Question

Integration problem. Spot my mistake.

Answer 1

I'm missing a "u" in the numerator.

Answer 2

I dunno, your handwriting is confusing me with those silly x's...

Lemme try to just work through this one and see if you can spot the mistake maybe.

Answer 3

So we want to show that:\[\huge \int\limits \frac{u^{-1/3}}{1+u} du \quad = \quad \int\limits \frac{3u}{1+u^3}du\]

Answer 4

Actually I'm going to change the variable on the right so we can make a substitution and match them up that way,\[\huge \int\limits\limits \frac{u^{-1/3}}{1+u} du \quad = \quad \int\limits\limits \frac{3x}{1+x^3}dx\]

Answer 5

Let's try to change the one of the left,\[\large \color{orangered}{u=x^3}, \qquad du=3x^2 dx\]Hmmm, let's take our u and solve for X.\[\large u=x^3 \qquad \rightarrow \qquad u^{1/3}=x \qquad \rightarrow \qquad \color{cornflowerblue}{u^{-1/3}=\frac{1}{x}}\]Andddd from our du equation let's do somethign clever, divide both sides by x.\[\large du=3x^2dx \qquad \rightarrow \qquad \frac{1}{x}du=3x dx\]

Now we'll replace our 1/x with the blue piece.\[\large \color{orangered}{u^{-1/3}du=3x dx}\]

Answer 6

From here, we should be able to plug in the two ORANGE pieces to make our replacement.

Answer 7

Kind of a weird question :D You have to mess around with a bunch of little stuff while you're making your substitutions.

Answer 8

Give me a sec.

Answer 9

I was getting this:

dx = 3du^2

Then i substituted into the original equation:
\[\Large \int\limits \frac{u^{-1}}{1+u^3 }\times 3du^2\]What do you think?

Answer 10

Ugh I think I just realized... you wrote the LEFT integral in terms of X didn't you?
I couldn't tell the difference between your x's and u's.
So all of my variables are the opposite of yours.
That's a little confusing :( my bad.

So we actually want to show this?\[\large \int\limits\frac{x^{-1/3}}{1+x}dx \quad = \quad \int\limits\frac{3u}{1+u^3}du\]
I dunno what du^2 is suppose to be. Hmmm let's see if we can find what went wrong.
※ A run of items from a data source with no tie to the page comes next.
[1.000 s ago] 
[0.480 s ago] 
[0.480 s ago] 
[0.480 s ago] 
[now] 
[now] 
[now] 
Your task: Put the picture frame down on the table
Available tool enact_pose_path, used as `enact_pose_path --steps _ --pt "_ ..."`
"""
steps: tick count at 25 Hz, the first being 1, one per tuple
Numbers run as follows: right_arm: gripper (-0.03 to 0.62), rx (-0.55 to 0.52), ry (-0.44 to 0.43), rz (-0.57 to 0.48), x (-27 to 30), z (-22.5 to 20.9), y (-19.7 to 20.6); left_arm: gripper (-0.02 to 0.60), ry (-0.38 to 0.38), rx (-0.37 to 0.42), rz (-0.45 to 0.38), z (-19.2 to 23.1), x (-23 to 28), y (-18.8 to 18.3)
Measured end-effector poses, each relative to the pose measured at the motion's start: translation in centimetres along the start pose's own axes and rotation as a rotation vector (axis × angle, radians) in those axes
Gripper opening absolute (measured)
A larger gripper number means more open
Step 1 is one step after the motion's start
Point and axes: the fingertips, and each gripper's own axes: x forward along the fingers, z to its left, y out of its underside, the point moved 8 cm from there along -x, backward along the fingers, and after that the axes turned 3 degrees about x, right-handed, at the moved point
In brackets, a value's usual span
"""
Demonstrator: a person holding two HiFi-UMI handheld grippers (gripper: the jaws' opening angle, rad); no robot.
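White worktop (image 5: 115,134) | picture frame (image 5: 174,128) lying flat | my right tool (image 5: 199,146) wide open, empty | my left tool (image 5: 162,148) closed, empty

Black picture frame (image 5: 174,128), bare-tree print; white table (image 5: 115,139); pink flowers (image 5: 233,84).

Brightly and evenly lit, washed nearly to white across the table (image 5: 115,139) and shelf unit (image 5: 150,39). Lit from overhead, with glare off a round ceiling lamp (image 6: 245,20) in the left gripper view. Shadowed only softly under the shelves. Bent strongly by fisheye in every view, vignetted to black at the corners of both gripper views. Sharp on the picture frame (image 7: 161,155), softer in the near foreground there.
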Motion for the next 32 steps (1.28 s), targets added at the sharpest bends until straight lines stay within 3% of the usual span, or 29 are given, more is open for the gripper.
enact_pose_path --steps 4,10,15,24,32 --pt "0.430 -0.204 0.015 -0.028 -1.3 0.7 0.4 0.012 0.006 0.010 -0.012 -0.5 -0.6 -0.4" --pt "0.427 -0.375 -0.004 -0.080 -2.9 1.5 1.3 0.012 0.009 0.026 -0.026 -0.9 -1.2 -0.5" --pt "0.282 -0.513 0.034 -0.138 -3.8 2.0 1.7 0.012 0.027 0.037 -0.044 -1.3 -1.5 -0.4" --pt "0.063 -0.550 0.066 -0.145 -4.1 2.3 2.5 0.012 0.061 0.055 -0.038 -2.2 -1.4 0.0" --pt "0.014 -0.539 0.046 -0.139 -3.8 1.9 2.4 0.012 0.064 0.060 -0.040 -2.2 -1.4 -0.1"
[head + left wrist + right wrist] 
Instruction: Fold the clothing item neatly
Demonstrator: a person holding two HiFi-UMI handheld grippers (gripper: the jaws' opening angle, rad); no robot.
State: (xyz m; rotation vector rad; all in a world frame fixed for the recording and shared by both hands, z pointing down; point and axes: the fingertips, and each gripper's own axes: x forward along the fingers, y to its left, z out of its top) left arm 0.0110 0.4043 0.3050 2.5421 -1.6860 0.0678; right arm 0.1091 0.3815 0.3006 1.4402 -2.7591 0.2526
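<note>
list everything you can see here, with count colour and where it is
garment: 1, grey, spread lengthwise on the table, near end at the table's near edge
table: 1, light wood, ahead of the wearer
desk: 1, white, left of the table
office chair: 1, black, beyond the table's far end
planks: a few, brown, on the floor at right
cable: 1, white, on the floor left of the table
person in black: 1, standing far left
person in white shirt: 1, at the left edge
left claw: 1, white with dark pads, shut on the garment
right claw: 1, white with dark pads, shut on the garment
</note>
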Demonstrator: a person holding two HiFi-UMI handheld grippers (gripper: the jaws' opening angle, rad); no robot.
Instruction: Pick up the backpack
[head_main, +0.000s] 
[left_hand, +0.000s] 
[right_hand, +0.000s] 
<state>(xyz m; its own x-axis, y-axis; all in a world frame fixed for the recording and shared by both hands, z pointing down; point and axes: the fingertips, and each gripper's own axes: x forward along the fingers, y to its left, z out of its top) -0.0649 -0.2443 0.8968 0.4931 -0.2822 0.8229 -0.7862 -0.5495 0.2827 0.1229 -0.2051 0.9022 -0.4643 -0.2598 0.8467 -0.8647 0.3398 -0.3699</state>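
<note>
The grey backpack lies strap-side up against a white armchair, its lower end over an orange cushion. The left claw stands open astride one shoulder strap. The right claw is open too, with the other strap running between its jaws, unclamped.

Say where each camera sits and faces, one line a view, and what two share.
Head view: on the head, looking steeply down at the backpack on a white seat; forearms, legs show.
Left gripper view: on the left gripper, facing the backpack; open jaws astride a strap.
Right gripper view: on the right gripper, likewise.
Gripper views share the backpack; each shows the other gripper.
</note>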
So it looks like you started with:\[\large x=u^3\]
Ok that's good.

Answer 11

Taking the derivative WRT u gives us,\[\large \frac{dx}{du}=3u^2\]There is a process that allows us to write the du on the other side.
For our purposes let's simply think of it as multiplication.
So multiplying both sides by du gives us,\[\large dx=3u^2 du\]

Answer 12

It looks like you took the derivative WRT x maybe?

Getting confused by these weird differentials maybe? :)

Answer 13

Oh I think we still end up ok if we differentiate with respect to X. Lemme check real quick.\[\large x=u^3 \qquad \rightarrow \qquad 1=3u^2 \frac{du}{dx}\]Multiplying both sides by dx gives us,\[\large dx=3u^2 du\]

Answer 14

Oh yah I guess that works just fine.

Answer 15

OHH!!! RIHGTT!!!!!
I was doing it WRT to x. =_=
So we have to do WRT to u???

Answer 16

No look at my second to last post c: it looks like it still works WRT to x.

You just have to remember how the chain rule works c: How you'll have a du/dx term pop out.